Assignment: Only the lines from the one containing "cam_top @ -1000" through the end of the material are to be echoed, each exactly as it appears.
┌─ Dataset content
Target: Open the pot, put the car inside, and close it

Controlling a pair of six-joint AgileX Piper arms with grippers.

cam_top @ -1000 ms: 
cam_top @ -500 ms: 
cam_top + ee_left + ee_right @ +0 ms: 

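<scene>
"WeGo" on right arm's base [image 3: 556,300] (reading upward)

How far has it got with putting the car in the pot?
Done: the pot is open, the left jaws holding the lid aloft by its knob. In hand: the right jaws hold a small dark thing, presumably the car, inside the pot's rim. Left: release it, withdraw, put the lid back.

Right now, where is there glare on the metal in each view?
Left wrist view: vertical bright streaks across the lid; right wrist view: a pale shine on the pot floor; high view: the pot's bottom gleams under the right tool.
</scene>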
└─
Answer box:
cam_top @ -1000 ms: 
cam_top @ -500 ms: 
cam_top + ee_left + ee_right @ +0 ms: 

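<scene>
"WeGo" on right arm's base [image 3: 556,300] (reading upward)

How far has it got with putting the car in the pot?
Done: the pot is open, the left jaws holding the lid aloft by its knob. In hand: the right jaws hold a small dark thing, presumably the car, inside the pot's rim. Left: release it, withdraw, put the lid back.

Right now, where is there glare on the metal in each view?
Left wrist view: vertical bright streaks across the lid; right wrist view: a pale shine on the pot floor; high view: the pot's bottom gleams under the right tool.
</scene>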

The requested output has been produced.